Warum sehen so viele in den Hamas-Kriegern keine Terroristen, sondern Freiheitskämpfer?
Eine große Rolle spielt dabei Social Media. Was man dort erfährt, ist selektiv, es wird von Algorithmen bestimmt. Es wird bewusst verfälschend informiert – und damit werden junge Menschen erreicht, die die klassischen Medien gar nicht mehr wahrnehmen. Das ist ein gewaltiges Problem. Ich gehe oft in Schulen. Dort treffe ich auf Kinder, die mit Vokabeln wie Völkermord und Genozid um sich schmeißen. Und wenn ich sie frage, woher das kommt, dann heißt es immer: Tiktok, Instagram, das hat mir jemand geschickt, das habe ich auf Social Media gesehen. Das ist gefährlich. Und darauf hat die Politik bis heute keine Antworten. Man muss überlegen, wie sich das eindämmen lässt. Aber auch, wie man ein Gegengewicht dazu schafft, mit Bildung. Wie man den richtigen Umgang mit Social Media lehrt, wie man etwas hinterfragt, Fake News erkennt, nach anderen Quellen sucht. Da ist Bildung gefragt, da sind die Schulen gefragt, die Elternhäuser. Aber eben auch die Politik.
Was hat Sie persönlich in der Zeit nach dem 7. Oktober besonders getroffen?

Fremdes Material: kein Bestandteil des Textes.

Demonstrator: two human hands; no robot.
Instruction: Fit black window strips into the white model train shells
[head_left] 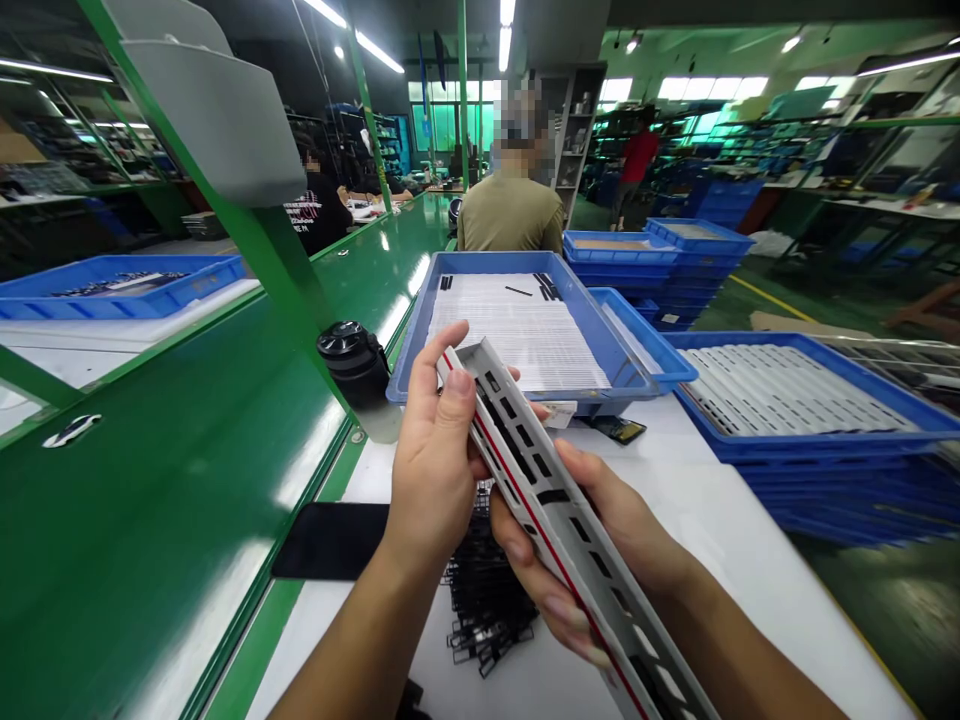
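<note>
Slotted gray rail (pixel 559 520): held in both hands above the white worktable (pixel 750 540), tilted, far end up toward the blue tray, near end cut off at the bottom of the view.
Red stripe (pixel 525 500): run lengthwise along the rail's left edge.
Channel: turned upward; row of slots shown; dark crosspiece seen near the right thumb, clip or gap cannot be told.
Left hand (pixel 435 450): rail pinched near its far end, thumb pressed on the left wall, some fingers hidden behind.
Right hand (pixel 637 520): wrapped around the rail's middle, fingers curled on the left side, thumb laid along the right wall.
Black clips (pixel 487 590): heaped on the worktable below the rail, between the forearms; partly hidden.
Black slab (pixel 330 540): laid flat at the worktable's left edge, phone-like, partly covered by the left forearm.
Black-lidded bottle (pixel 360 370): stood upright at the left edge, just beside the blue tray.
Blue tray (pixel 495 263): set at the worktable's far end, filled with white strips (pixel 517 330); short black pieces (pixel 547 287) scattered toward its far right corner.
Right-hand tray (pixel 825 446): stacked on other trays beyond the worktable's right edge, slotted panels (pixel 795 385) laid inside.
Green conveyor (pixel 165 480): run along the left edge.
</note>
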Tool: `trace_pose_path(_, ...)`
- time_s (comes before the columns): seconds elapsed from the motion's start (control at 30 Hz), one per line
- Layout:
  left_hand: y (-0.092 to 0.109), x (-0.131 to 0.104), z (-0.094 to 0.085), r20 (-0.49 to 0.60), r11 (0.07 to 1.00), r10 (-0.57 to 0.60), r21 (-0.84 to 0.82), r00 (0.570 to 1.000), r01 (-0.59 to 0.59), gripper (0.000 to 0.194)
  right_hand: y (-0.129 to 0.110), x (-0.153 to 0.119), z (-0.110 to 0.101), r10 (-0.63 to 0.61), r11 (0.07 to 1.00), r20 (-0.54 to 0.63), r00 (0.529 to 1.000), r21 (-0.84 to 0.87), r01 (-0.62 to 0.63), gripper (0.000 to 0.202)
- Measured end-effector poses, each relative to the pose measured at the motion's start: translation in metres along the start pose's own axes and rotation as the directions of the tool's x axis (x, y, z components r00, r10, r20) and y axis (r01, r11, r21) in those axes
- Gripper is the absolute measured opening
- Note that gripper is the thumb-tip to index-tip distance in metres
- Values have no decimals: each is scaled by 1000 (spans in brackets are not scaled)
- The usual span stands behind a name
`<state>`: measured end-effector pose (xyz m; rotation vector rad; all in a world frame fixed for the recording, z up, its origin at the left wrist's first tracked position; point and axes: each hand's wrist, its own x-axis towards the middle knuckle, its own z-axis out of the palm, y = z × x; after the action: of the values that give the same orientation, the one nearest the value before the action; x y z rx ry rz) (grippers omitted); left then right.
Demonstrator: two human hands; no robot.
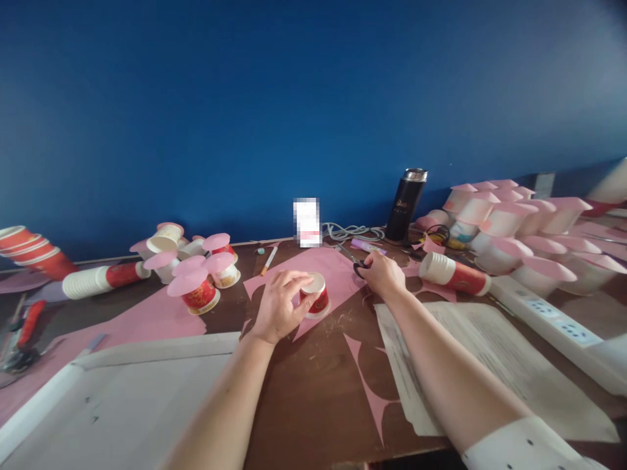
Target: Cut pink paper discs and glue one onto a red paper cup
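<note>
A red paper cup [318, 305] stands upside down on a sheet of pink paper [343, 267], its cream base facing up. My left hand [283, 303] is curled around it, thumb in front and fingers across the top. To the right, my right hand [385, 273] closes around the black handles of a pair of scissors [361, 265]. Their blades point up and left above the pink sheet. Just behind that hand lies a purple tube [367, 247]. A white pen with an orange part [269, 260] rests beyond my left hand.
Paper cups topped with pink paper crowd the right [539, 267] and the left [198, 294]. Stacked cups [455, 273] lie near a white power strip [543, 320]. A black flask [405, 209] stands at the back. Pink offcuts [369, 391] and printed paper [484, 365] lie in front.
</note>
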<state>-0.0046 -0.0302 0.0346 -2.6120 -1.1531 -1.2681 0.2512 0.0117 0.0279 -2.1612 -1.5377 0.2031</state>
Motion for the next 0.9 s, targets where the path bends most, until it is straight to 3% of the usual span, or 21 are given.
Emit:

Das waren viele Begegnungen mit Menschen, die nicht bereit waren, zu verstehen, was dieser Terror in uns ausgelöst hat. Die nicht nachvollziehen konnten oder wollten, dass wir trauern, dass wir Ängste haben, dass wir um unsere Zukunft in Deutschland bangen. Das hätte ich in dieser Masse und Vehemenz nicht erwartet. Dass zu viele zu stumm geblieben sind, während der Judenhass mit so einer Wucht auf uns einschlägt, das hat mich enttäuscht.